__Assignment__
Would you repeat every line of the data exactly?

__Supplied information__
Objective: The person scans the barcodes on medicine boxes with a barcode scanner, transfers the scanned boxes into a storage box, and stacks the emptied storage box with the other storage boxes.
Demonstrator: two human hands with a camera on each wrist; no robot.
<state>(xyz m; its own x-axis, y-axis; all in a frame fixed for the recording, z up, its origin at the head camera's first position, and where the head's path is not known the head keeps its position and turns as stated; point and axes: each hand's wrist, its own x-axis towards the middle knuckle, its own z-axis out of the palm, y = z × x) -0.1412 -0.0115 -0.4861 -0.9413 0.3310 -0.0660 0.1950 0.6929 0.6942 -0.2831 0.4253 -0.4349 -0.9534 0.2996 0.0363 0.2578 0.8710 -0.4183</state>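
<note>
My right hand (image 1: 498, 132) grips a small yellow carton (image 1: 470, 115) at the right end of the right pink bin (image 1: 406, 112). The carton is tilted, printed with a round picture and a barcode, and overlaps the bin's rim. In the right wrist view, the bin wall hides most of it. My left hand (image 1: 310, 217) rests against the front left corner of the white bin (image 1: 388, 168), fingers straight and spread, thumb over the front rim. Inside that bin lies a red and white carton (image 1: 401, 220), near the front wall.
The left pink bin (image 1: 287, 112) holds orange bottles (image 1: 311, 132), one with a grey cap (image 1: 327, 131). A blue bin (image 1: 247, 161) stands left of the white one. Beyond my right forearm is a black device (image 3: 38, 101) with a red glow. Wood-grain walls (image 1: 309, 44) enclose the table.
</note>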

__Solution for this task__
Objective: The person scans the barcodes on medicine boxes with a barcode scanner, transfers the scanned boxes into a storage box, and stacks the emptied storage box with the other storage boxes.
Demonstrator: two human hands with a camera on each wrist; no robot.
<state>(xyz m; its own x-axis, y-axis; all in a frame fixed for the recording, z up, its origin at the head camera's first position, and where the head's path is not known the head keeps its position and turns as stated; point and axes: each hand's wrist, its own x-axis towards the middle knuckle, its own z-axis out of the palm, y = z × x) -0.1412 -0.0115 -0.4861 -0.9413 0.3310 -0.0660 0.1950 0.6929 0.6942 -0.2831 0.4253 -0.4349 -0.9534 0.2996 0.0363 0.2578 0.8710 -0.4183</state>
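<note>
My right hand (image 1: 498, 132) grips a small yellow carton (image 1: 470, 115) at the right end of the right pink bin (image 1: 406, 112). The carton is tilted, printed with a round picture and a barcode, and overlaps the bin's rim. In the right wrist view, the bin wall hides most of it. My left hand (image 1: 310, 217) rests against the front left corner of the white bin (image 1: 388, 168), fingers straight and spread, thumb over the front rim. Inside that bin lies a red and white carton (image 1: 401, 220), near the front wall.
The left pink bin (image 1: 287, 112) holds orange bottles (image 1: 311, 132), one with a grey cap (image 1: 327, 131). A blue bin (image 1: 247, 161) stands left of the white one. Beyond my right forearm is a black device (image 3: 38, 101) with a red glow. Wood-grain walls (image 1: 309, 44) enclose the table.
</note>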

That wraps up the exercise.